Topic modeling

In this tutorial, we briefly demonstrate topic modeling on text fields of the URL Attributes table in the private environment.

Query for relevant URL records

Querying for relevant URL records might consist of a number of contraints. The following example extracts records from cnn.com shared mostly in the United States, and consisting of some key words pertaining to partisan politics as indicated in the list in the following query:

from fbri.private.sql.query import execute
import pandas as pd

database = "fbri_prod_private"
table = "erc_condor_url_attributes_dp_final_v3"

sql = f"""
SELECT *
FROM {database}.{table}
WHERE public_shares_top_country = 'US'
AND regexp_like(lower(share_main_blurb), '^(2016|2020|election|democrat|president|trump|nominee|candidate|republican|vote|super|tuesday|congress)')
AND parent_domain='cnn.com'
LIMIT 5000
"""

result = execute(sql, "5000_US_CNN.tsv")
df = pd.read_csv('5000_US_CNN.tsv', delimiter = '\t', error_bad_lines=False)
df

The result of running this code is a table similar to the following example:

Simulated data

The values in the example table below are simulated. They do not represent actual data.

Helper functions

You can define a few helper functions to ease the remainder of development.

Enter the following code into a new cell:

import re

def preprocess(preprocessed_df, text_column='share_main_blurb'):
    processed_df = preprocessed_df.copy()
    processed_df['text_processed'] = processed_df[text_column].map(lambda x: re.sub('[,\.!?]', '', str(x)))
    processed_df['text_processed'] = processed_df['text_processed'].map(lambda x: x.lower())
    
    return processed_df

Running this code does not produce a result.

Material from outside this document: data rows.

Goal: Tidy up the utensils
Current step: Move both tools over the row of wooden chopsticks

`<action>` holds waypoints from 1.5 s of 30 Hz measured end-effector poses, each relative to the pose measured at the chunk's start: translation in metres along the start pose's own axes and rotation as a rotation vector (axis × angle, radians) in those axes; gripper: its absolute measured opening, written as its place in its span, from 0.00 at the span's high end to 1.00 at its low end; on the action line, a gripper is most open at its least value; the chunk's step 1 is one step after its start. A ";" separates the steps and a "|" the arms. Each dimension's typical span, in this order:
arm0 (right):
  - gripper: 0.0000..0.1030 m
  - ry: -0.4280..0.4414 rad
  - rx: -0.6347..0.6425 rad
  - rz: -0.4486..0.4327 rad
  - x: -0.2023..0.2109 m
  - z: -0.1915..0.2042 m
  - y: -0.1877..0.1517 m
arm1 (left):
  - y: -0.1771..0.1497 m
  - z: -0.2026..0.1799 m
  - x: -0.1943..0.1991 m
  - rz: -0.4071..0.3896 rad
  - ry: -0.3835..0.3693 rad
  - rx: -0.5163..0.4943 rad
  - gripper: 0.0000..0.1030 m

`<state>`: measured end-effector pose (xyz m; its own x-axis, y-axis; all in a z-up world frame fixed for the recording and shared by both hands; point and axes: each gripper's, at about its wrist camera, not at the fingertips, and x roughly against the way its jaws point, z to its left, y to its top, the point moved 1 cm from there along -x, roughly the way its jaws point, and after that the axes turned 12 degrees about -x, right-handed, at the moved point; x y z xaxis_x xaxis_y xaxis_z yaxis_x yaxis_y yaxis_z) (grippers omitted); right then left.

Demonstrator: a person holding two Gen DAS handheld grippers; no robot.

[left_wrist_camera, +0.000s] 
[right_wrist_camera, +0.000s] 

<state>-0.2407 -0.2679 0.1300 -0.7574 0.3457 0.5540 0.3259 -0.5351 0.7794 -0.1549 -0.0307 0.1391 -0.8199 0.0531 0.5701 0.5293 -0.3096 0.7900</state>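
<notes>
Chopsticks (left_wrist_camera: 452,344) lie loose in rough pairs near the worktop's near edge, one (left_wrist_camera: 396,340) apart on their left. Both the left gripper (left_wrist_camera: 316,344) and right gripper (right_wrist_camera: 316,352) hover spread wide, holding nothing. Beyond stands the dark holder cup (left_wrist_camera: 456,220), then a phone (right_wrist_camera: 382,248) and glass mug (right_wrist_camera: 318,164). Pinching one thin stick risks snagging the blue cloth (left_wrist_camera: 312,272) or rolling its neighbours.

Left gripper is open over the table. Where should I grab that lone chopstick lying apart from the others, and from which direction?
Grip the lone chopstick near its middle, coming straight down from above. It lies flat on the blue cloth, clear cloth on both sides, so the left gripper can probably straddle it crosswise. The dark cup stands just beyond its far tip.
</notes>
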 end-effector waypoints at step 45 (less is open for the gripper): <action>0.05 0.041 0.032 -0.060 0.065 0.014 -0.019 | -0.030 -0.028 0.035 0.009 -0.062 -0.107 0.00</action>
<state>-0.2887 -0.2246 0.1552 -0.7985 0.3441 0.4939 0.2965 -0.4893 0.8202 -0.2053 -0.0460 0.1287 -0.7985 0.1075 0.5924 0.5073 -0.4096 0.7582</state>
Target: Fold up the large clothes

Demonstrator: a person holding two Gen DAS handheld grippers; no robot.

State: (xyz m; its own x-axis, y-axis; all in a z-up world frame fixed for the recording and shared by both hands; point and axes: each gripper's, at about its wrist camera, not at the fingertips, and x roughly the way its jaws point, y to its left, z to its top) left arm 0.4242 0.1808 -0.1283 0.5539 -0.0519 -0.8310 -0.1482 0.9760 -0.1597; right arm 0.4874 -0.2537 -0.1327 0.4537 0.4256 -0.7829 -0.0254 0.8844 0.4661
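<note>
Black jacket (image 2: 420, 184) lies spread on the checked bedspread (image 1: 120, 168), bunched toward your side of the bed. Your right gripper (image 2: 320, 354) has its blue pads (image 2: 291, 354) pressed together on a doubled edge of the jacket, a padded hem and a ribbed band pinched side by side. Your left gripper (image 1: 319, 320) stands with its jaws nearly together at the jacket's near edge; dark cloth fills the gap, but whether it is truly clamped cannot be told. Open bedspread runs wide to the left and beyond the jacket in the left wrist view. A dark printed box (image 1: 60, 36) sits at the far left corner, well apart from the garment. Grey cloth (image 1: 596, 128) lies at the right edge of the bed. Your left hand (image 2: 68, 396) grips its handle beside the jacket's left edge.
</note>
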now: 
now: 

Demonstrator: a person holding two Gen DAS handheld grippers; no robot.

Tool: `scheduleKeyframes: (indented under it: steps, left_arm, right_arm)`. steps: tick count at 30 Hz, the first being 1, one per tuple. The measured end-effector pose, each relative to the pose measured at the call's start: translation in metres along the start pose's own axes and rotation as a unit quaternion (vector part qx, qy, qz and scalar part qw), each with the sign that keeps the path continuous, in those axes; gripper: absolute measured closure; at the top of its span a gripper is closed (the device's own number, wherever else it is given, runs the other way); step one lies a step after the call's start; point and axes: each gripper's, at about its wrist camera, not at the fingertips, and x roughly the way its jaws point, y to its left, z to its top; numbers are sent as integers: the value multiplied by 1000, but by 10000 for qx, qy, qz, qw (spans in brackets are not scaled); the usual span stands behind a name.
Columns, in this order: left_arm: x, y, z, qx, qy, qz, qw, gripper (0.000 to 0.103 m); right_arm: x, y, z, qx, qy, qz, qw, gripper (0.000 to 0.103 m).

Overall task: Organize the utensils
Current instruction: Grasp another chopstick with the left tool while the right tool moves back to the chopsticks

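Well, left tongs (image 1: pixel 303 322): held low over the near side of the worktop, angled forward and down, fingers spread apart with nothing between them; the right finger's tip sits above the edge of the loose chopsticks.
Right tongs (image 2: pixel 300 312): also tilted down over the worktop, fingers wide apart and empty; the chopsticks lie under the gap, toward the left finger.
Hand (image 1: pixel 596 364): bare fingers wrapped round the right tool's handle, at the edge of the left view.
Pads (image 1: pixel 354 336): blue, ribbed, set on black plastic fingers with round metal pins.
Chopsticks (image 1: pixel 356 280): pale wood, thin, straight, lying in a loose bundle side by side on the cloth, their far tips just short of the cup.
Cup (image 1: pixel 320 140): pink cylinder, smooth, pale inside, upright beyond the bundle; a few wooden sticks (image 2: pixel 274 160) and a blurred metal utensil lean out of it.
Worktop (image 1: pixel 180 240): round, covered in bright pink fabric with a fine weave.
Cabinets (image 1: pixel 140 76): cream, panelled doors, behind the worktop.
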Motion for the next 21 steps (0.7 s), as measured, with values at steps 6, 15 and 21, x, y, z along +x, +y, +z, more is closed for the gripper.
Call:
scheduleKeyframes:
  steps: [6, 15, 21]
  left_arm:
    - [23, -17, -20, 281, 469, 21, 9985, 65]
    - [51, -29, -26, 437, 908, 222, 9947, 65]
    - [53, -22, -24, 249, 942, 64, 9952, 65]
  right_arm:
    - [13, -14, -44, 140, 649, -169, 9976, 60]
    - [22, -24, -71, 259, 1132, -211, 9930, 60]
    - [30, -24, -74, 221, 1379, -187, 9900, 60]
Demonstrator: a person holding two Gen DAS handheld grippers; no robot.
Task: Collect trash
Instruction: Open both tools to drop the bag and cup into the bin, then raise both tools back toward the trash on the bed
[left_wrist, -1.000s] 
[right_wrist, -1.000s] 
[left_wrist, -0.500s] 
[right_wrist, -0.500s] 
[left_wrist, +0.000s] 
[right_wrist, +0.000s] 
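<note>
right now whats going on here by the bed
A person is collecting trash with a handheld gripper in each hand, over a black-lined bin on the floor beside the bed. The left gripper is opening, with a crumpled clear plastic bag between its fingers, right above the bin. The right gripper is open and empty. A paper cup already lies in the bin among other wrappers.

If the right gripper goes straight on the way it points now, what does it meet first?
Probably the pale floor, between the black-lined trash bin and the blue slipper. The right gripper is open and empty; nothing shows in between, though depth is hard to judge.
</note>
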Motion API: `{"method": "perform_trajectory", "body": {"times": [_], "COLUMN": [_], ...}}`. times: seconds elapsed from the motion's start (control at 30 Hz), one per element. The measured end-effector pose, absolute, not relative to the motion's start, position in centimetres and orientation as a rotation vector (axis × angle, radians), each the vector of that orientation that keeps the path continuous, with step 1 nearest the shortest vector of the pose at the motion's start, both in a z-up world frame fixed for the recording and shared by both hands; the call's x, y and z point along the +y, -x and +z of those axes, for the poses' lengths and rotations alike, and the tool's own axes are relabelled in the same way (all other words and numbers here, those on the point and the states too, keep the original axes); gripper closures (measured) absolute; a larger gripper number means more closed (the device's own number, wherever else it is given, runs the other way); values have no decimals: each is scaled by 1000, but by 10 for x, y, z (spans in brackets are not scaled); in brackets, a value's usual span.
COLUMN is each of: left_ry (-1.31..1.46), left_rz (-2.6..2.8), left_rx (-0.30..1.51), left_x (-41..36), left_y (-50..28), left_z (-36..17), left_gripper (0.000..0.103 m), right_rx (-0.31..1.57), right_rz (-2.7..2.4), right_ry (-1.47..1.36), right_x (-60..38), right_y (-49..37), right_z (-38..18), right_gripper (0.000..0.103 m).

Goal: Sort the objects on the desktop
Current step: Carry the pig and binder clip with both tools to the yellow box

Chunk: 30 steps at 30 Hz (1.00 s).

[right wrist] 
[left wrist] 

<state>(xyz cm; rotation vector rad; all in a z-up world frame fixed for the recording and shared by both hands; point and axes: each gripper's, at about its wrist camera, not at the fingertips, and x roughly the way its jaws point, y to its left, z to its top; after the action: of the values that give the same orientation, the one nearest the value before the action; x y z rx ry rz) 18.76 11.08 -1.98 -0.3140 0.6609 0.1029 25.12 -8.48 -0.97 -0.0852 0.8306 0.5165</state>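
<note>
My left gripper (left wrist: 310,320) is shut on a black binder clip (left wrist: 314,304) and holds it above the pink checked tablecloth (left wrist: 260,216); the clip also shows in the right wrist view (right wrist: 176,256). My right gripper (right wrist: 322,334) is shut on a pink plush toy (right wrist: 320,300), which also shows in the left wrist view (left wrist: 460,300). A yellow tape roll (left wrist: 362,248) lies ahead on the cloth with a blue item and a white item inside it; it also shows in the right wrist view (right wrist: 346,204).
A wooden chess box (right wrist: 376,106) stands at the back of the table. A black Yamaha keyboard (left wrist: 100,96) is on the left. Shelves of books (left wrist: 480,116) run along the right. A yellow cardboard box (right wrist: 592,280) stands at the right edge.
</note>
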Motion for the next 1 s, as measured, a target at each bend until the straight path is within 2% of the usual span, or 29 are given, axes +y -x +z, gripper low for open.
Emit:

Enter the following code in the next cell:

import seaborn as sns

def plot_10_most_common_words(count_data, count_vectorizer):
    import matplotlib.pyplot as plt
    words = count_vectorizer.get_feature_names()
    total_counts = np.zeros(len(words))
    for t in count_data:
        total_counts+=t.toarray()[0]
    
    count_dict = (zip(words, total_counts))
    count_dict = sorted(count_dict, key=lambda x:x[1], reverse=True)[0:10]
    words = [w[0] for w in count_dict]
    counts = [w[1] for w in count_dict]
    x_pos = np.arange(len(words)) 
    
    plt.figure(2, figsize=(15, 15/1.6180))
    plt.subplot(title='10 most common words')
    sns.set_context("notebook", font_scale=1.25, rc={"lines.linewidth": 2.5})
    sns.barplot(x_pos, counts, palette='husl')
    plt.xticks(x_pos, words, rotation=90) 
    plt.xlabel('words')
    plt.ylabel('counts')
    plt.show()

This code defines the variables for the plot, including figure size, subplot title, xlabel, and ylabel within plot_10_most_common_words. Running this cell does not return any result.

In the next cell, enter:

def print_topics(model, count_vectorizer, n_top_words):
    words = count_vectorizer.get_feature_names()
    for topic_idx, topic in enumerate(model.components_):
        print("\nTopic #%d:" % topic_idx)
        print(" ".join([words[i]
                        for i in topic.argsort()[:-n_top_words - 1:-1]]))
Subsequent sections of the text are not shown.